O livro-reportagem não só lançou luz sobre seu trabalho e rendeu a ele um prêmio Jabuti, mas obrigou a adoção de um exílio voluntário resultante de uma série de ameaças.


“Passamos por governos de direita, de centro, de esquerda e de extrema direita e nada foi alterado. Os esquadrões da morte das ruas são legitimados em todas as escalas do poder”, afirma o jornalista, que acompanha com interesse o lançamento “Rota 66 – A Polícia que Mata”, que acaba de chegar ao Globoplay.


“Vivemos um momento de tensão, responsabilidade e compromisso com a nossa história”, diz Humberto Carrão, que dá vida ao jornalista na série. “O interesse é olhar e discutir nosso passado para ter um futuro melhor.

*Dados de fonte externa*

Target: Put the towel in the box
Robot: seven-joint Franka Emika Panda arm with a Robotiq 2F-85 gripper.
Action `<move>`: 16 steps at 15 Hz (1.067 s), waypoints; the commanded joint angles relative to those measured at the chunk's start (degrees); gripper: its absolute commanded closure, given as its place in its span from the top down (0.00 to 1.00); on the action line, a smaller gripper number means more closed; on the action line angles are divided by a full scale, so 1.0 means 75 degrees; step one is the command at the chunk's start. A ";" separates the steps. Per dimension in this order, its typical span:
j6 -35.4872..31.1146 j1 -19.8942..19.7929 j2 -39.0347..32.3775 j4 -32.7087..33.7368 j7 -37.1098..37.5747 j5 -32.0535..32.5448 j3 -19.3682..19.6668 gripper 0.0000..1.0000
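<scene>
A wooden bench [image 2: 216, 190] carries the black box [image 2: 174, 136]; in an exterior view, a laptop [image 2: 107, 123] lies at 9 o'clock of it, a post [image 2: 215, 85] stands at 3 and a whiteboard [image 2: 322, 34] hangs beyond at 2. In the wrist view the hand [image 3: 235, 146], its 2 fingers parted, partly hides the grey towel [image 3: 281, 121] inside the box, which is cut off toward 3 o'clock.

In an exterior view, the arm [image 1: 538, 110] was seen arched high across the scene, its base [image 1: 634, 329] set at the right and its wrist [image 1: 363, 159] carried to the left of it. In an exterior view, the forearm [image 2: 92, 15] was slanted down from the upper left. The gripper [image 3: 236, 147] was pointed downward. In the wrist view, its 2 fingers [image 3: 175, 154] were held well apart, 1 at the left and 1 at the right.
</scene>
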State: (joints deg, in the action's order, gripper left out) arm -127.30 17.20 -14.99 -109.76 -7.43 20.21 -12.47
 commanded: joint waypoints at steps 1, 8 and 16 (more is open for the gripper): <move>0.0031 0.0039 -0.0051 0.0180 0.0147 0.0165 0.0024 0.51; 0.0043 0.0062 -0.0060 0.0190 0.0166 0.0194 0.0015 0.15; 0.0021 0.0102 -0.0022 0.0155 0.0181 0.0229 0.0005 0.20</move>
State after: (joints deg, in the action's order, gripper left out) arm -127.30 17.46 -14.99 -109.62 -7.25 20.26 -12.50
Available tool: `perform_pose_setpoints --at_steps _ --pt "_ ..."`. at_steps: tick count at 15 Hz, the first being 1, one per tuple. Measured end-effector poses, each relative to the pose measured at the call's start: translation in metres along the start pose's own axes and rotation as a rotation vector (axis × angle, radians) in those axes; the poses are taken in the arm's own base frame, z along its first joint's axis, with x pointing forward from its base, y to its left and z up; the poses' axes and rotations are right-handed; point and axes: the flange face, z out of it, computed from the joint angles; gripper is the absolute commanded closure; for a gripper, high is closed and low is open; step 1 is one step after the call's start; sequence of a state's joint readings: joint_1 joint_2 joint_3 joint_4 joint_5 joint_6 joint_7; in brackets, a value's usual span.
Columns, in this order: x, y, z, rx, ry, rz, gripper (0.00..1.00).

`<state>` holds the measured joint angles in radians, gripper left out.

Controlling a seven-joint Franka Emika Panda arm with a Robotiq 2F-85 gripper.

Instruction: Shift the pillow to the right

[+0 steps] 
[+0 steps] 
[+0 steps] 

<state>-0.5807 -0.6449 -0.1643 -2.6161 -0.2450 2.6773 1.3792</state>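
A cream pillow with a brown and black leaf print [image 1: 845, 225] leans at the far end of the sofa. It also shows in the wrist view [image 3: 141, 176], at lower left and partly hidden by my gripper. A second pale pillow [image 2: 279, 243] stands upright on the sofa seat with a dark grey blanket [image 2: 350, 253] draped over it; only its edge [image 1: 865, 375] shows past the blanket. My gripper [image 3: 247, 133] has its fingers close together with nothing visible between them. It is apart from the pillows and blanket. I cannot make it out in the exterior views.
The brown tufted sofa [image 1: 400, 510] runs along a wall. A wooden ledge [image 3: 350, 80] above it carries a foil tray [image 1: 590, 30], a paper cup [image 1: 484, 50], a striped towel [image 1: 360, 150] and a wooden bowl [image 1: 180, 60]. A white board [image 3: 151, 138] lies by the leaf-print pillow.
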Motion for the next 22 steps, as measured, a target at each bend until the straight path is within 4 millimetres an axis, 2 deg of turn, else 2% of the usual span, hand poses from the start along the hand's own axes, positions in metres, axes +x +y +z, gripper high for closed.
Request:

A série vai contribuir para a discussão e vai gerar interesse nas pessoas para tentar entender como é que a gente chegou aqui e o que precisa mudar.”


Embora seja baseada em casos reais, a série traz um apanhado de histórias narradas por Barcellos com um toque de ficção, que funciona não só para perfilar as vítimas e os policiais, mas para abrir um espaço para as famílias desses dois polos da violência urbana, e também inserir as experiências do próprio autor durante a apuração.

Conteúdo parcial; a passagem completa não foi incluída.